An exact reprint of the data below is required, line for line.
────────────────
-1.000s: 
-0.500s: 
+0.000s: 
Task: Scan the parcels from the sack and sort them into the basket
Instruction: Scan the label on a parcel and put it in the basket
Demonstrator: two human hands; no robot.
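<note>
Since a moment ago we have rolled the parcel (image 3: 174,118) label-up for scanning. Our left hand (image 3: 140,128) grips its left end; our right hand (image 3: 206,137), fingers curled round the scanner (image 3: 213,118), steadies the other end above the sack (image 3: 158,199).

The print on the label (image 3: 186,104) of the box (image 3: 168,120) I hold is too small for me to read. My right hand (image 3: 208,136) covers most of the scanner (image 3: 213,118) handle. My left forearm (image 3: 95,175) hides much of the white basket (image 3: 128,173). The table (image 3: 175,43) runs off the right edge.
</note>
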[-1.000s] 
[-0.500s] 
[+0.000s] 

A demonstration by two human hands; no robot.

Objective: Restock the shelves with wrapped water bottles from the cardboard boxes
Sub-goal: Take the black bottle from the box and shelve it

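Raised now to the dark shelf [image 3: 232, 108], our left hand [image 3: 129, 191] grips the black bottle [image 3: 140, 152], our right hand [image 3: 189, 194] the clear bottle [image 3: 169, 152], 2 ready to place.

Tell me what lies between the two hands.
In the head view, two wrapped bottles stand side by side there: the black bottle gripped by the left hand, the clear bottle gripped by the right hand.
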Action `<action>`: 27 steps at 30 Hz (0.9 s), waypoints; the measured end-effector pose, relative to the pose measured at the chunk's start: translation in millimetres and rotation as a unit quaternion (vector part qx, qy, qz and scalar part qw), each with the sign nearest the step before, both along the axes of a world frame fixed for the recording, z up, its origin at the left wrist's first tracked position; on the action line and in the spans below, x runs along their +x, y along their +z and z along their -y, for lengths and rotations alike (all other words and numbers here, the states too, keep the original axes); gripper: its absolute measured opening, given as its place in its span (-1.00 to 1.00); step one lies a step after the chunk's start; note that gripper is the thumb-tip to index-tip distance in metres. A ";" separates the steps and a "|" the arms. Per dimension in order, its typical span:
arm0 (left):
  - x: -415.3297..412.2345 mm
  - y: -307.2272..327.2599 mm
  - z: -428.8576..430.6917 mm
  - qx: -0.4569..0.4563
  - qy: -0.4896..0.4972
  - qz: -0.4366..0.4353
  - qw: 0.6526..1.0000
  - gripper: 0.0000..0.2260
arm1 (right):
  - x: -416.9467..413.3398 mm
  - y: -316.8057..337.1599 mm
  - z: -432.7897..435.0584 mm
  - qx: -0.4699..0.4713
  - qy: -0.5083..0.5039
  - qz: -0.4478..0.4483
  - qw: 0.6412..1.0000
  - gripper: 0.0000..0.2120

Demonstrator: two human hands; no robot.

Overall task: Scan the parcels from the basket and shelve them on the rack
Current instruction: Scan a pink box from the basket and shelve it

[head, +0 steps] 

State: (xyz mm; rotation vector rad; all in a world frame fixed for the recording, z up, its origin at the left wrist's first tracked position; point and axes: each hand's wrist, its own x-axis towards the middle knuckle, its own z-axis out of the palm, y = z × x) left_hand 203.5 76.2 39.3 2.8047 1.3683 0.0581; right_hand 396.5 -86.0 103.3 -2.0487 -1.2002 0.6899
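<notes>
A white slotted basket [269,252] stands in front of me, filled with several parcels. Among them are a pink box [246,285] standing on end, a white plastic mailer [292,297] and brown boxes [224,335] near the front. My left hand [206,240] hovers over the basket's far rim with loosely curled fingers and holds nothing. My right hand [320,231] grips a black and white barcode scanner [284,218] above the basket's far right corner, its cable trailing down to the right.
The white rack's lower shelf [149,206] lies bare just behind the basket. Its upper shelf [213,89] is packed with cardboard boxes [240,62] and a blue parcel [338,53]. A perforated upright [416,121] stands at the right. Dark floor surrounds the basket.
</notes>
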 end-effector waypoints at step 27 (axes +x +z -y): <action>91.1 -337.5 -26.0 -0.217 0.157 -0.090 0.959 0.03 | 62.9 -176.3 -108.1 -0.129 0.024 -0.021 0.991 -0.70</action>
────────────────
__Exercise response__
-1.000s: 
-0.500s: 
+0.000s: 
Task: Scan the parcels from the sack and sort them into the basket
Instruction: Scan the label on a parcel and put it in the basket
Demonstrator: two human hands; no robot.
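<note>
Since a moment ago we have rolled the parcel (image 3: 174,118) label-up for scanning. Our left hand (image 3: 140,128) grips its left end; our right hand (image 3: 206,137), fingers curled round the scanner (image 3: 213,118), steadies the other end above the sack (image 3: 158,199).

The print on the label (image 3: 186,104) of the box (image 3: 168,120) I hold is too small for me to read. My right hand (image 3: 208,136) covers most of the scanner (image 3: 213,118) handle. My left forearm (image 3: 95,175) hides much of the white basket (image 3: 128,173). The table (image 3: 175,43) runs off the right edge.
</note>
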[-1.000s] 
[-0.500s] 
[+0.000s] 

A demonstration by two human hands; no robot.

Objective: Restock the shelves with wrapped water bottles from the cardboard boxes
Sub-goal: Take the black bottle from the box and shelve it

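Raised now to the dark shelf [image 3: 232, 108], our left hand [image 3: 129, 191] grips the black bottle [image 3: 140, 152], our right hand [image 3: 189, 194] the clear bottle [image 3: 169, 152], 2 ready to place.

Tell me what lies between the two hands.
In the head view, two wrapped bottles stand side by side there: the black bottle gripped by the left hand, the clear bottle gripped by the right hand.
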Action `<action>`: 27 steps at 30 Hz (0.9 s), waypoints; the measured end-effector pose, relative to the pose measured at the chunk's start: translation in millimetres and rotation as a unit quaternion (vector part qx, qy, qz and scalar part qw), each with the sign nearest the step before, both along the axes of a world frame fixed for the recording, z up, its origin at the left wrist's first tracked position; on the action line and in the spans below, x runs along their +x, y along their +z and z along their -y, for lengths and rotations alike (all other words and numbers here, the states too, keep the original axes); gripper: its absolute measured opening, given as its place in its span (-1.00 to 1.00); step one lies a step after the chunk's start; note that gripper is the thumb-tip to index-tip distance in metres. A ";" separates the steps and a "|" the arms. Per dimension in order, its typical span:
arm0 (left):
  - x: -415.3297..412.2345 mm
  - y: -307.2272..327.2599 mm
  - z: -428.8576..430.6917 mm
  - qx: -0.4569..0.4563
  - qy: -0.4896..0.4972
  - qz: -0.4366..0.4353
  - qw: 0.6526..1.0000
  - gripper: 0.0000..0.2260
arm1 (right):
  - x: -416.9467..413.3398 mm
  - y: -316.8057..337.1599 mm
  - z: -432.7897..435.0584 mm
  - qx: -0.4699..0.4713
  - qy: -0.5083..0.5039
  - qz: -0.4478..0.4483
  - qw: 0.6412..1.0000
  - gripper: 0.0000..0.2120

Demonstrator: two human hands; no robot.

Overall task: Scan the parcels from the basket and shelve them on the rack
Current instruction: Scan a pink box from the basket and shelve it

[head, +0 steps] 

State: (xyz mm; rotation vector rad; all in a world frame fixed for the recording, z up, its origin at the left wrist's first tracked position; point and axes: each hand's wrist, its own x-axis towards the middle knuckle, its own z-axis out of the palm, y = z × x) left_hand 203.5 76.2 39.3 2.8047 1.3683 0.0581; right_hand 396.5 -86.0 103.3 -2.0487 -1.2002 0.6899
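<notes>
A white slotted basket [269,252] stands in front of me, filled with several parcels. Among them are a pink box [246,285] standing on end, a white plastic mailer [292,297] and brown boxes [224,335] near the front. My left hand [206,240] hovers over the basket's far rim with loosely curled fingers and holds nothing. My right hand [320,231] grips a black and white barcode scanner [284,218] above the basket's far right corner, its cable trailing down to the right.
The white rack's lower shelf [149,206] lies bare just behind the basket. Its upper shelf [213,89] is packed with cardboard boxes [240,62] and a blue parcel [338,53]. A perforated upright [416,121] stands at the right. Dark floor surrounds the basket.
</notes>
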 end-effector waypoints at step 27 (axes +x +z -y): <action>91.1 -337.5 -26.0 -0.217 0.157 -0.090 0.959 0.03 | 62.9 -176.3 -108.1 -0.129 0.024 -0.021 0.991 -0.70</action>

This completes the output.